**WORK TO BE COMPLETED**. Your response should be the lines from the one containing "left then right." through the end of the material, copied exactly and with nothing added.

**SUPPLIED DATA**.
====================

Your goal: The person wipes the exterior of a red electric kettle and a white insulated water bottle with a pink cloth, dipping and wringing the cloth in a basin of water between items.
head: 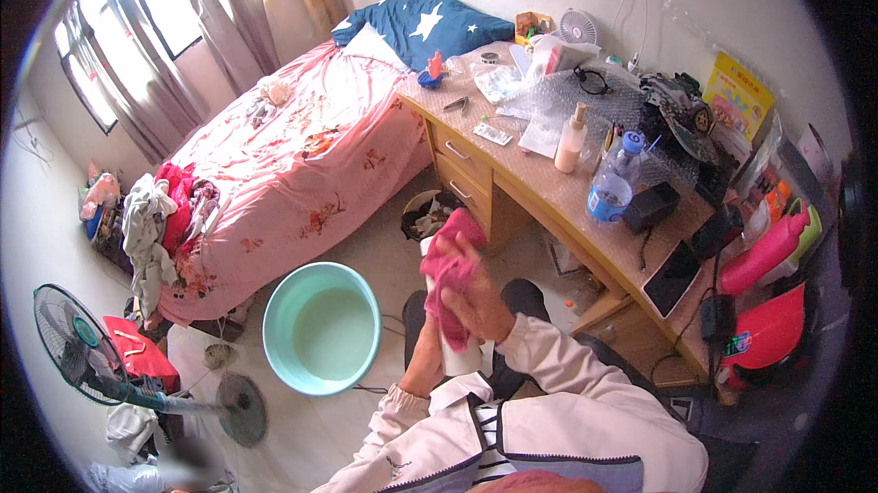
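Observation:
Before my lap, my right hand (485, 299) presses a damp-looking deep-pink cloth (454, 261) against a long white object (464, 361). That hand is slightly blurred. My left hand (422, 360) grips the white object from its left side, with its fingers mostly hidden behind the object and cloth. The cloth covers much of the white object, so its exact kind cannot be told. To the left, on the floor, stands a light-turquoise plastic basin (280, 325) with cloudy water (335, 332) in it.
Right of me runs a wooden desk (528, 188) bearing a pump bottle (571, 140), a large plastic water bottle (610, 194) and a dark-screened tablet (672, 278). A waste bin (411, 222) stands beyond my hands. A bed (288, 170) and a pedestal fan (79, 342) are at left.

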Motion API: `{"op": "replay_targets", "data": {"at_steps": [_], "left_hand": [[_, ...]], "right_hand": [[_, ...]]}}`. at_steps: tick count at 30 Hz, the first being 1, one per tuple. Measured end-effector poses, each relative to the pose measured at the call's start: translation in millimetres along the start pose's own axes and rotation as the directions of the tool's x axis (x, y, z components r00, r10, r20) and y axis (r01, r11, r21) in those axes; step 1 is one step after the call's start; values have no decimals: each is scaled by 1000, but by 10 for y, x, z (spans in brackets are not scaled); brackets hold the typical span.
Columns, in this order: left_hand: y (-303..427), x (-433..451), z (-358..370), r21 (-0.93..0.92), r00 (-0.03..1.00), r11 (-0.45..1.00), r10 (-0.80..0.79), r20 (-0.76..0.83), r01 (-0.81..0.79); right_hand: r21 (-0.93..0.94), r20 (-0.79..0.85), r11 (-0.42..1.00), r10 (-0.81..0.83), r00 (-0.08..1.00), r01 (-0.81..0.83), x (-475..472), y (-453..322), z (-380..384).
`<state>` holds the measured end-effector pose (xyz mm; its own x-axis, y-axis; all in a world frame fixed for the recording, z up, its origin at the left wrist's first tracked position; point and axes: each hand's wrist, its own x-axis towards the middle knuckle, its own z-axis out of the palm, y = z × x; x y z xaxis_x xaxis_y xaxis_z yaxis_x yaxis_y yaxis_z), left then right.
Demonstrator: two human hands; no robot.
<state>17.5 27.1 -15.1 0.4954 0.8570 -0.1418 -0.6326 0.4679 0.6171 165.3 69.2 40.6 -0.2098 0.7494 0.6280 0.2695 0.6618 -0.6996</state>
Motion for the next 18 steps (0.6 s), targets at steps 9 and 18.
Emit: {"op": "replay_targets", "data": {"at_steps": [9, 18], "left_hand": [[94, -123, -169, -125, 999, 992, -4, 49, 10], [16, -96, -46, 132, 980, 991, 60, -188, -35]], "right_hand": [[-117, 207, 977, -152, 966, 178, -576, -252, 104], [-59, 81, 998, 15, 997, -10, -172, -40, 115]]}}
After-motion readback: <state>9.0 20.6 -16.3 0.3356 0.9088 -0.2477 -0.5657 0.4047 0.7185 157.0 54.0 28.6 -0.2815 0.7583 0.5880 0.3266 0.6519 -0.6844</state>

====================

**OUTPUT OF THE EXERCISE**.
`<state>` holds the measured end-effector pose (xyz mm; its own x-axis, y-axis; all in a world frame fixed for the recording, z up, its origin at the left wrist's first tracked position; point and axes: each hand's wrist, its own x-axis towards the middle knuckle, its own z-axis out of the palm, y = z × x; x y z xaxis_x xaxis_y xaxis_z yaxis_x yaxis_y yaxis_z), left then right.
Demonstrator: two human hands; no robot.
<state>17.5 27.1 -15.1 0.4954 0.8570 -0.1418 -0.6326 0.4679 0.6171 165.3 69.2 40.6 -0.2098 0.7494 0.6280 0.2695 0.6618 -0.6996</state>
Motion for the next 18 steps (0.6 s), targets at steps 9 and 18.
Emit: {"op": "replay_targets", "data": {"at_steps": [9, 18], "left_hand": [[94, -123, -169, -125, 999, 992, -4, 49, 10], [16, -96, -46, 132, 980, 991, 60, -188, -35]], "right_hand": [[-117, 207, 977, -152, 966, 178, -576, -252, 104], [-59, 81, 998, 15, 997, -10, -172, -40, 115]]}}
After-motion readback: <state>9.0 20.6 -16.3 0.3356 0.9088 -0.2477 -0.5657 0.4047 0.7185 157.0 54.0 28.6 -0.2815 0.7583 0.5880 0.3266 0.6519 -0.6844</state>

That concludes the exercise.